Friday, September 3, 2010

That's right. Duke is back.

Duke's been spotted at PAX 2010, with these neat little picture posters, and a live demo! Here's some info:



He's still cracking jokes, chewing bubblegum, and getting oral sex from two ladies at a time when he's not using his guns — or his buggy — to obliterate his enemies.
Duke Nukem Forever is, of course, a first person shooter. The controls are standard, mapped as you'd expect on the Xbox 360 controller on which I played the game. Zoom on the left trigger. Shoot on the right. Click the right stick to crouch. But, before all that, at the start of the demo, pull the right trigger to piss.
The demo starts with a first person view of the urinal. You can make Duke urinate as much as you want. The wait is over!
Well, no that's not what this game is about. You're in a football locker room. There are a couple of hot tubs and, in the main area, some soldiers gearing up for a fight. On the whiteboard they plan their move against the beast on the field. Their strategy: cockblock. You can draw on the whiteboard
The game is 100% in the spirit of classic Duke. By this point in the demo you've been hit with "Hail to the King, Baby," and sooner or later he's whistling, laughing at the bad guys he kills and lamenting that "Those alien bastards are going to pay for shooting up my ride."
When you leave the locker room, you race down some halls where aliens are fighting soldiers. These scripted sequences show some of the destructibility (mostly of your allies' limbs) and the smoke and explosion effects in the game. The effects look modern, though not beyond what we see in other games.
Out in the field, things became more impressive. A massive monster — the big aliens seen in leaked Duke artwork — is stomping across the grass. You've gone from just having your fists up to being armed with The Devastator, a big gun in each hand. Health is regenerative and the big bad guy wasn't that tough in the demo. I unloaded my ammo into him, waited for the next ammo drop, and then fired some more. Duke finished him with a button-prompted melee move.
The finale: press a button to do a "field goal," which is a punt of the monster's eye down the field.
Cue the Duke Nukem Forever logo and a camera pulls back to show that Duke, in first-person, was playing a video game. He's got a gold Xbox 360 controller with the face buttons re-named as D, U, K and E. There's a busty lady in a schoolgirl outfit near the bottom of your first-person view. And there's a second one. One stands up and wipes her mouth.
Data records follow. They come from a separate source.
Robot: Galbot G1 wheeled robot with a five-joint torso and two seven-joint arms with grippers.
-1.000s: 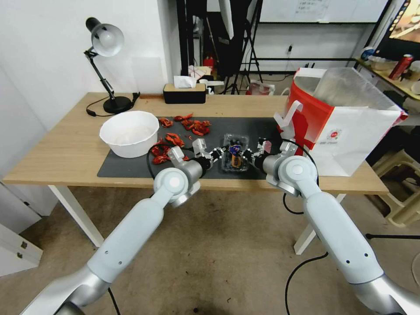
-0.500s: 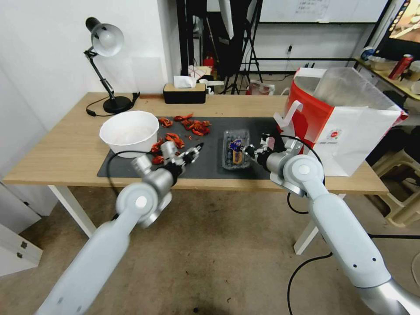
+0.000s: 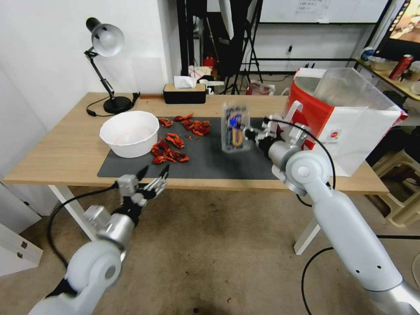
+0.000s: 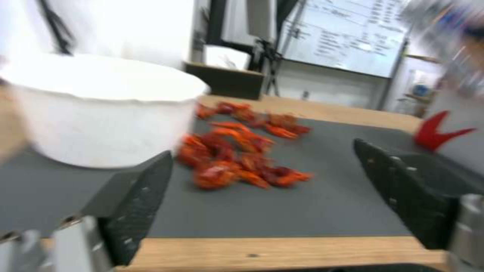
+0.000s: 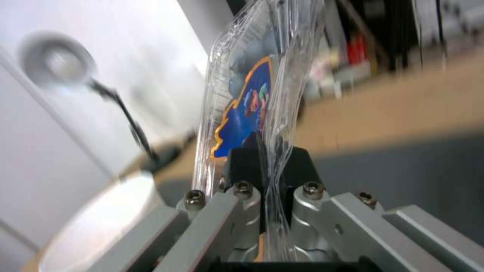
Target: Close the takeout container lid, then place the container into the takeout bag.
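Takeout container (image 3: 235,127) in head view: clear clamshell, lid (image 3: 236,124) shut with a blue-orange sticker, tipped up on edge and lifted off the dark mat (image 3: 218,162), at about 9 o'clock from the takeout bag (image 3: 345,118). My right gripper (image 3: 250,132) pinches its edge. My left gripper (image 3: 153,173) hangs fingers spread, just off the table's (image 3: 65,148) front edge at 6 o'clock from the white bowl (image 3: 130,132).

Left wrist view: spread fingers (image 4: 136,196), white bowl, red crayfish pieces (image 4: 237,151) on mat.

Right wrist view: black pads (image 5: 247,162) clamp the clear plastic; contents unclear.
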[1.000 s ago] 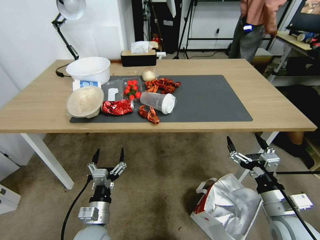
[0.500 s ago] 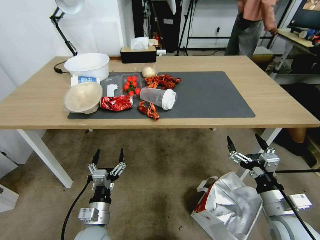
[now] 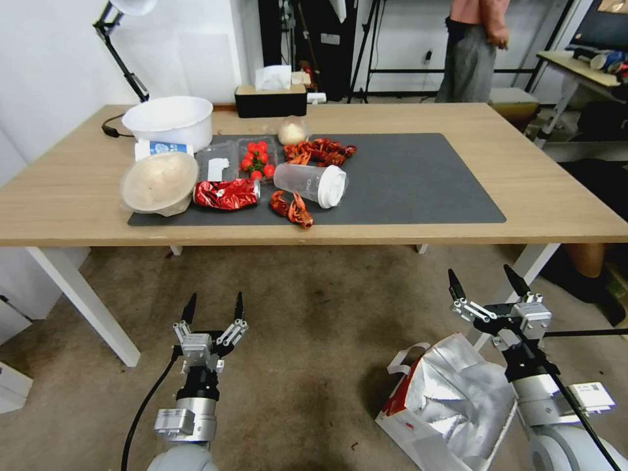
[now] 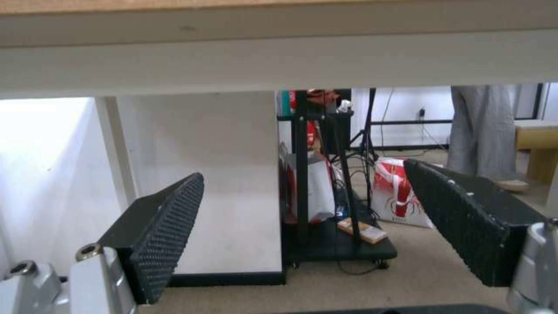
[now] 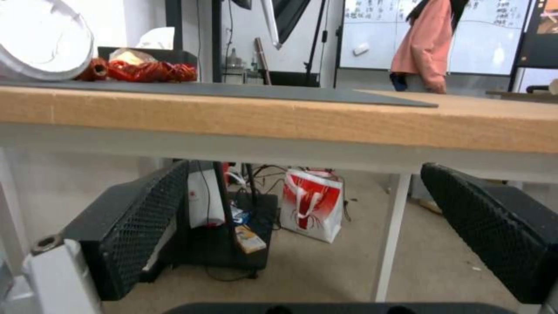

"What about the game, was it any good?" one of them asks.
"Yeah, but after 12 fucking years it should be," he answers.
After that the demo jumped forward to level 15, which began as a driving level. Duke was in a dune buggy, racing down a canyon as an alien shuttle streamed forward overhead. The buggy can boost for big jumps and, since aliens do run in its way, run over bad guys with a splat. Quickly, though, I was out of the buggy and running Duke toward an enemy turret, his laser-sighted pistol in hand. I was also able to get a railgun which had a scope and was good for headshots.
One of the most prominent tech elements of the game is a depth-of-field aspect which blurs enemies who aren't in Duke's focus. Of the obvious tech demonstrations happening in the demo — the destruction shown as cacti splintered from gunfire, the shattered mirror back in the locker room — this blurring effect was the only one that was distracting.
People wondered how Duke Nukem would make his return. Would a parody video game character steeped in 80s absurdity play in 2010? Or would he have to be a parody of a parody? It seems from the demo that Duke is strictly himself and that the kind of profane, naughty, steroid-injected humor of the Duke of old is indeed what will play in 2010 — or in 2011, to be more specific. The game is set for a 2011 release on PC, Xbox 360 and PlayStation 3. Gearbox Software is working on the game with other studios and, we believe, creators who used to be on the project at 3D Realms.
To those who don't know the Duke Nukem Forever story, the game might seem like a standard first-person shooter with a few technological gimmicks and a more absurd, played-for-laughs attitude than today's more straight-faced but equally gruff shooter games. For those who know the DNF tale, this is the king returned as if through a time machine, a playable time capsule of one of gaming's wrongest icons.
P.S. The trailer being shown behind closed doors for the game includes strippers and a three breasted giant monster. Of the latter, Duke says, "Hell, I'd still hit it."